La région se distingue également par un nombre de transactions primaires élevé (41) réalisé sur des petites tailles de tickets, en moyenne 2,1 millions d’euros.

Carte de France du capital-investissement de France Invest. © France Invest
Santé, industrie, énergie
À la faveur de l’une des trois grosses opérations, la santé est devenue le premier secteur financé en Nouvelle-Aquitaine, avec 58 % des montants investis (857 millions d’euros).
L’industrie, secteur historiquement important, se classe première en nombre d’entreprises accompagnées, avec 28 % des opérations (157 millions d’euros investis dans 37 entreprises).
« L’énergie est également un secteur dynamique, avec des investissements orientés vers les énergies renouvelables qui ont représenté plus de 80 millions d’euros dans 8 entreprises néo-aquitaines », note Julie Dubernet.
Innovation
Si le capital-transmission concentre 79 % des montants investis (68 % en 2024) pour 34 % des opérations réalisées (25 % en 2024), « on remarque que le segment Venture & Growth, qui désigne l’investissement dans les start-up et scale-up en forte croissance, présentant une forte innovation mais généralement une absence de rentabilité, se maintient. Ce segment concentre plus de 40 % des investissements, avec 135 millions d’euros investis », indique Simon Ponroy, directeur des études économiques et statistiques chez France Invest.
Réunissant environ 670 membres, dont 470 sociétés de gestion et plus de 200 membres associés (cabinets de conseil, d’audit, d’avocats, d’experts-comptables, etc.), France Invest dénombre 72 acteurs ayant investi en Nouvelle-Aquitaine en 2025, dont 17 régionaux (avec leur siège ou un bureau sur place). « Il n’y a pas autant d’acteurs dans les autres régions. Cette dynamique régionale de l’investissement est liée d’une part à la taille de la Nouvelle-Aquitaine, mais aussi au niveau élevé de l’activité économique, ainsi qu’aux politiques publiques », note Simon Ponroy.

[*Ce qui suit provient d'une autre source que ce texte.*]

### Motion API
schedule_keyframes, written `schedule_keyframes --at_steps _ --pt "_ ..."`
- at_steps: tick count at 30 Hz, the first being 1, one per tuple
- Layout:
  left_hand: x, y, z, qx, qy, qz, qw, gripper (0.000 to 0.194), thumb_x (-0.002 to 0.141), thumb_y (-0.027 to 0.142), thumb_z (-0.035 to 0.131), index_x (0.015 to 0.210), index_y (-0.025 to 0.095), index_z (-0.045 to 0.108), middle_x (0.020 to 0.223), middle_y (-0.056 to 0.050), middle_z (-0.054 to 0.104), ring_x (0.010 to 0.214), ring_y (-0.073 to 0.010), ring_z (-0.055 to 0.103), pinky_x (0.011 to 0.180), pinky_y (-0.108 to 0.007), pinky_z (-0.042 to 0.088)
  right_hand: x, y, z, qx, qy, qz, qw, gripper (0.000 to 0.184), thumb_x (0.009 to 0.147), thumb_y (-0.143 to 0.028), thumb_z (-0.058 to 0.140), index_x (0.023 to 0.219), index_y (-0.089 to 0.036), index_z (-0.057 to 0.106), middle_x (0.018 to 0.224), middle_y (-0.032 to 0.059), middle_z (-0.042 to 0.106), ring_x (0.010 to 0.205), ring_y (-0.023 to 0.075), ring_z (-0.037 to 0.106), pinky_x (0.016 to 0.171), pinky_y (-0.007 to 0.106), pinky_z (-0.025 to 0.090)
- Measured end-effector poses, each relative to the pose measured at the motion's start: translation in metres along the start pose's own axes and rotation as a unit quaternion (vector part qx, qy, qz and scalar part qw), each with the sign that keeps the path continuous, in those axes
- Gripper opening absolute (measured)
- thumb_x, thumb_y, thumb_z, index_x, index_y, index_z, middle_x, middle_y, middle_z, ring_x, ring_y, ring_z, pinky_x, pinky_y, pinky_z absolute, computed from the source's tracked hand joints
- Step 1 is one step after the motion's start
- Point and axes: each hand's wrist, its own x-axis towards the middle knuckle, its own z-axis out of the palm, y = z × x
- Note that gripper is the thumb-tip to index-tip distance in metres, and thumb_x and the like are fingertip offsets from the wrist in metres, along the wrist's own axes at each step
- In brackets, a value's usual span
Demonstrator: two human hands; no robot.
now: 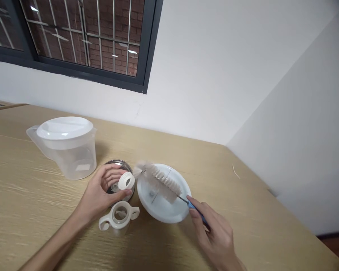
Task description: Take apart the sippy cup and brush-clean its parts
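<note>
My left hand (98,192) is closed round a white threaded bottle collar (126,175), its opening turned towards the brush. In my right hand (214,231) is a bottle brush (166,184), gripped by its blue handle. The bristles extend over a pale bowl (183,210), with the tip close to the collar; whether they touch, I cannot tell. Beneath my left hand sits a round shiny metal dish (117,162), partly hidden, with something clear in it. A small bottle with a two-handled ring (120,225) stands upright just in front of my left hand.
A translucent pitcher (76,160) with a white lid stands on the wooden table (31,188) at the left. Towards the right edge lies a thin pale strip (235,172). White walls and a barred window (84,37) border the table.
</note>
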Motion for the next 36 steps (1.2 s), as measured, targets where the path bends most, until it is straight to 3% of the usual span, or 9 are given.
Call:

Simon Ponroy, directeur des études économiques et statistiques chez France Invest © France Invest
Transformations
En dépit « d’incertitudes qui se renforcent, et d’un contexte mouvant qui perdure, l’activité du capital-investissement est restée très dynamique en 2024 et 2025 », constate-t-il. France Invest observe un ralentissement en 2026, « avec moins d’ouvertures de capital, des entreprises plus prudentes, qui ont plus de mal à se projeter », déplore Simon Ponroy.
« On observe un ralentissement en 2026, avec moins d’ouvertures de capital »
Elles devront pourtant continuer de se transformer, la décarbonation, la résilience énergétique ou la transformation numérique restant des axes prioritaires pour leur pérennité. « Les acteurs du capital-investissement leur apportent les fonds propres ainsi que leur expertise sur les sujets de transmission, transformation, internationalisation… Ils sont engagés sur la durée. Nous sommes aussi là pour rassurer les chefs d’entreprise inquiets d’ouvrir leur capital », consent Laëtitia Gesp, directrice de la communication de France Invest.
Anne-Catherine Péchinot, directrice générale du réseau de seconde main girondin Easy Cash, était ainsi invitée comme grand témoin, afin d’expliquer comment « l’entrée de fonds à son capital a constitué un levier pour structurer son entreprise »…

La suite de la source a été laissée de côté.